Roger became especially close to Chris in recent years, all past arguments and complaints forgotten. Love prevailed between them. I never lost touch with Chris because together we continued to be partners in Fabulous Music who published all the early Who music in the UK and Europe.
I will miss him, but remember him with real gratitude and pleasure – always.
Pete Townshend
November 28th, 2012

14 Responses to Pete Townshend Remembers Chris Stamp
I was at Roger’s solo show in Red Bank NJ a couple years back. I was wearing a t-shirt with the A Quick One album cover on it, and Chris came almost running up to me seemingly from out of nowhere to tell me how much he loved the shirt! The 15-year-old inside me was going out of his mind, but he and his wife talked to me for a while and were very nice and even took pics of us together on his cell. Didn’t remember to get any pics on MY phone of us, of course, me being an idiot and all, but you know, he was so cool to me that it didn’t even matter. Will always cherish the memory.
Thanks,
Mark
APPLAUDING YOUR BEAUTIFUL SENSE OF APPRECIATION . A WISE MAN SAID, “HOW MANY FRIENDS DO I REALLY HAVE?” WHO THE WHO WAS THAT? PERFECTION ELUSIVE…ALWAYS DESIRED. SEE YOU IN PHILLY.
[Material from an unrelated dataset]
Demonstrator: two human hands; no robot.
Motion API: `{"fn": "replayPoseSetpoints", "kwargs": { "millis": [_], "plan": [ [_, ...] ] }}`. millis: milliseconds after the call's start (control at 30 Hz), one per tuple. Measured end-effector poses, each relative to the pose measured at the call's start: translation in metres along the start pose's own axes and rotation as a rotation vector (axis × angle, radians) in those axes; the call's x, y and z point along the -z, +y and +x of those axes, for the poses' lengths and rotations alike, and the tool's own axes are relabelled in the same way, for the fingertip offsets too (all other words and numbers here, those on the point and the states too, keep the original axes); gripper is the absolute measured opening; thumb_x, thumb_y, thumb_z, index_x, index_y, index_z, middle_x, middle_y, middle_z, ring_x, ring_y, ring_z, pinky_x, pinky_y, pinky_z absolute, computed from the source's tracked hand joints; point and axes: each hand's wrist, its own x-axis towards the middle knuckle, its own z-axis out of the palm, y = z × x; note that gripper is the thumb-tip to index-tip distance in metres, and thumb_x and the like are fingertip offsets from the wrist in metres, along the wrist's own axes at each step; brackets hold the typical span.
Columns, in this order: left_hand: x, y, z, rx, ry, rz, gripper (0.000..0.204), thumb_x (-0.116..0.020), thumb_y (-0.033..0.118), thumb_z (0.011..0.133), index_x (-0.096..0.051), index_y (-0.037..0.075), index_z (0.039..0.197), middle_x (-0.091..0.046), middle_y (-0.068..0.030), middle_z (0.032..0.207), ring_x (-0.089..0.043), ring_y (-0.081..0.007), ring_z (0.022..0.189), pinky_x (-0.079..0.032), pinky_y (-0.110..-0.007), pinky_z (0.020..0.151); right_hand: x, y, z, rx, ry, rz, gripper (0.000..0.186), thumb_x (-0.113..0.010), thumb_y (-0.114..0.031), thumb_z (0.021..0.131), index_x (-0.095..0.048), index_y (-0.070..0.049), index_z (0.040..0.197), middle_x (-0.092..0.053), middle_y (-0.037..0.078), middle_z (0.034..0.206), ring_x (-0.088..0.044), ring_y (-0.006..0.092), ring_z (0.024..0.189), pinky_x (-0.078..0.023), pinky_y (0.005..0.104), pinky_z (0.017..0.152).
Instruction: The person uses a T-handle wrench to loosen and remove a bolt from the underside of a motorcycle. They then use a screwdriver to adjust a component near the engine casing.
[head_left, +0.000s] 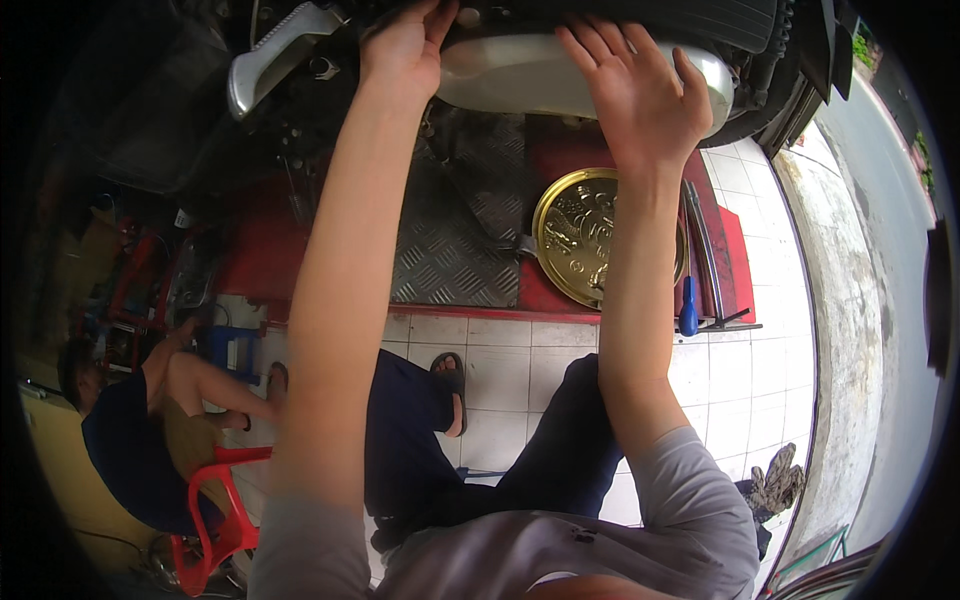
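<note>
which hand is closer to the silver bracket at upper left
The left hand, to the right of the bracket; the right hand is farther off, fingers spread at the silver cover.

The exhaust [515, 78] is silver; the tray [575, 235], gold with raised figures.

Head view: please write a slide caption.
Left hand and right hand at a silver motorbike cover, round golden tray nearby.
</note>
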Motion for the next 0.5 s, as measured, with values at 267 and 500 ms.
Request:
{"fn": "replayPoseSetpoints", "kwargs": {
  "millis": [267, 500],
  "plan": [
    [0.018, 0.01, -0.096, -0.062, -0.176, 0.245, 0.019, -0.056, 0.004, 0.094, -0.057, -0.004, 0.111, -0.067, -0.0132, 0.1, -0.068, -0.021, 0.079, -0.054, -0.027, 0.07, -0.015, -0.001, -0.004, -0.074, 0.232, -0.346, 0.034, -0.048, -0.017, 0.091, -0.051, 0.01, 0.113, -0.047, 0.029, 0.132, -0.046, 0.0396, 0.125, -0.037, 0.0433, 0.109],
    [0.129, -0.069, -0.21, 0.348, -0.51, 0.381, 0.017, -0.063, 0.007, 0.09, -0.064, 0.0, 0.106, -0.067, -0.0066, 0.08, -0.06, -0.0098, 0.063, -0.047, -0.021, 0.057, -0.003, -0.084, -0.032, -0.118, 0.405, -1.16, 0.037, -0.047, -0.024, 0.093, -0.058, 0.007, 0.109, -0.062, 0.023, 0.11, -0.059, 0.0313, 0.108, -0.042, 0.046, 0.103]
  ]
}}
I remember standing near him at a Who show in MSG a few years ago. I’m not sure who had a bigger smile on their face…..me or him? RIP Chris!!
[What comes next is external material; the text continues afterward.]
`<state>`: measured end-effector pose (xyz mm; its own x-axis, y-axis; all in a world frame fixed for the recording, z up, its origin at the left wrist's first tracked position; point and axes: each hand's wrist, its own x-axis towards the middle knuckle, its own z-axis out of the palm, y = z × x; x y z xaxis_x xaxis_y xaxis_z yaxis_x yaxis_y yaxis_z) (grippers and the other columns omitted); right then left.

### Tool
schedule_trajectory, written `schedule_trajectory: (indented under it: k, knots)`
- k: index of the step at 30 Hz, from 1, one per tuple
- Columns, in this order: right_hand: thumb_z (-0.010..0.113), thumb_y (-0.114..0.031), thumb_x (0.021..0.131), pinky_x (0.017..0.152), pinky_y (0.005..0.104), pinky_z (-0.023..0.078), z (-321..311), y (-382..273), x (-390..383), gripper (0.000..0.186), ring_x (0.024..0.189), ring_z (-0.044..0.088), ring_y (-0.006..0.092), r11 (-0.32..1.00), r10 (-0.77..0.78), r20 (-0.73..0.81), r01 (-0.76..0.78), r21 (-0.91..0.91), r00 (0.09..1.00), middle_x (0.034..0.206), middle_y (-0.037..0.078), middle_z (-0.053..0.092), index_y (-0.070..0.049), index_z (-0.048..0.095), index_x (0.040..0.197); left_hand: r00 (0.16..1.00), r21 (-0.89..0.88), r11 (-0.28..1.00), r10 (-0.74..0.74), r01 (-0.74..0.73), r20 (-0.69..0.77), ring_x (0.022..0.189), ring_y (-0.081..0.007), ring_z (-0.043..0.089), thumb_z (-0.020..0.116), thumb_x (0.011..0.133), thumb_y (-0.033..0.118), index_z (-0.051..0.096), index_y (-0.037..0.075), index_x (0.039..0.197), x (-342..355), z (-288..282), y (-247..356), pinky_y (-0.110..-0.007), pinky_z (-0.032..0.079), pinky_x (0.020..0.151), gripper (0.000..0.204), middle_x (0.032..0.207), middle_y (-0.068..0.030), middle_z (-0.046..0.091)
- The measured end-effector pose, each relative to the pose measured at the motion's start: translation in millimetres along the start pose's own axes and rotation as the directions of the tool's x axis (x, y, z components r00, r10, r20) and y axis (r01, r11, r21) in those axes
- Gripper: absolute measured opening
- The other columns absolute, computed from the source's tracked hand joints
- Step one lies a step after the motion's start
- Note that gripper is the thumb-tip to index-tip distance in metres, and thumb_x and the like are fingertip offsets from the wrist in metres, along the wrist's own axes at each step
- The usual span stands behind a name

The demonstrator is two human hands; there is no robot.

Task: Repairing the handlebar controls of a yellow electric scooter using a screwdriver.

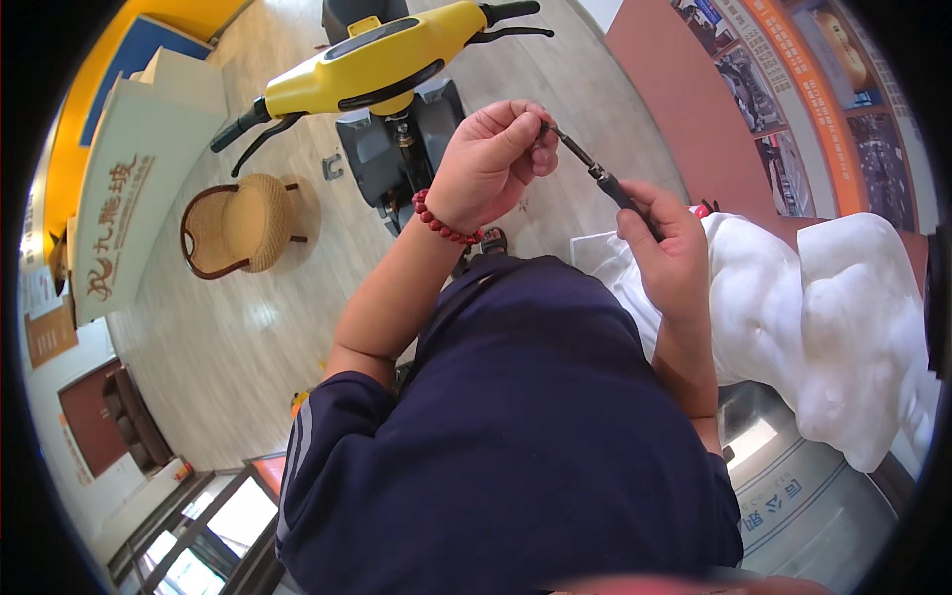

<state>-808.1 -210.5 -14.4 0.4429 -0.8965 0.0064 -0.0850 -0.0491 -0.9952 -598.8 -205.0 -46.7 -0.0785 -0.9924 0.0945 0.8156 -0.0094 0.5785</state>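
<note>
My right hand [659,243] grips the black handle of a screwdriver [603,176], whose thin metal shaft angles up and to the left. My left hand [491,164], with a red bead bracelet [446,223] at the wrist, is raised in front of me with thumb and forefinger pinched at the screwdriver's far end; what small piece sits between them is too small to make out. Just beyond my hands is the yellow handlebar housing [362,64] of a scooter, with black grips and levers above a dark body.
A wicker chair [260,213] stands left on the wood-look floor, near a white counter [164,119]. Bulky white wrapped material [848,317] lies at my right, above a large clear plastic container [769,496]. Display boards [773,109] line the upper right; a dark sofa [134,416] is at lower left.
</note>
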Motion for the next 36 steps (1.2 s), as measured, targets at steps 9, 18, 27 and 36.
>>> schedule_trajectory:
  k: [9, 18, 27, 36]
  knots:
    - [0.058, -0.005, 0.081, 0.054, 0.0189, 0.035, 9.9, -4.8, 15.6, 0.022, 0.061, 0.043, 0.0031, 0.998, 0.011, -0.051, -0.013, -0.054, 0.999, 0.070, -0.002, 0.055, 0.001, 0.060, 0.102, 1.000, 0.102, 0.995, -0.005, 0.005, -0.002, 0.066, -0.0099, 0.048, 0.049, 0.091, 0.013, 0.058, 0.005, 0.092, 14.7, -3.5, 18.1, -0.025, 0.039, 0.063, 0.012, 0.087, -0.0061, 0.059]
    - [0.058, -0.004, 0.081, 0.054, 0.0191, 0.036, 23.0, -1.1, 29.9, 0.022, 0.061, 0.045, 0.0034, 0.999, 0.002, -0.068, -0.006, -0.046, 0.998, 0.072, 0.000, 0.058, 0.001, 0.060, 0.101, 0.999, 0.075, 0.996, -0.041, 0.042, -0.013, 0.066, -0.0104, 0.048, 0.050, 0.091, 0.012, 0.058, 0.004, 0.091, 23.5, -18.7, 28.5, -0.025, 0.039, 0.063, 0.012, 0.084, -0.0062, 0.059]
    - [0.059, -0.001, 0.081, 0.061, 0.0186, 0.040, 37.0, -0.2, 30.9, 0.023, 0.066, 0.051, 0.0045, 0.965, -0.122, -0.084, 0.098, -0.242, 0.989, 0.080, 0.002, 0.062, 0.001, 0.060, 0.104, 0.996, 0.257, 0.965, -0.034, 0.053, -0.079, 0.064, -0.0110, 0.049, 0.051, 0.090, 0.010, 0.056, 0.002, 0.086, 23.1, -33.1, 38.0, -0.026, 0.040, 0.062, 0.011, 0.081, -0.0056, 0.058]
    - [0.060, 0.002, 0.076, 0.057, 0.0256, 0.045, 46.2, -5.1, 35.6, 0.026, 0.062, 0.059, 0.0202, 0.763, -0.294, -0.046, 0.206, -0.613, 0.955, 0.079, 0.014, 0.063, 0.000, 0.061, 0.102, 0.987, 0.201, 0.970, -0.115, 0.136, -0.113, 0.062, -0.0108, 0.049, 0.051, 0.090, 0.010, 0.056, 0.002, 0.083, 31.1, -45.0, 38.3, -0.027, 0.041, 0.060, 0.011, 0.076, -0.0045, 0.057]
I met him once in an elevator in Omaha, Nebraska.
Endllesswire tour I do believe. It was just him and I, and I will never forget it. As the elevator door closed I looked at him and I new I recognized that face but could not put a name to it. I asked how are you? And he replied with the most congenial voice I have ever encountered. Then as the elevator door opened he exited out, leaving behind a sense of; that was much to brief. I felt I could have talked to him for hours. And as the elevator door was closing; it was at that point I remembered the name. Chris Stamp.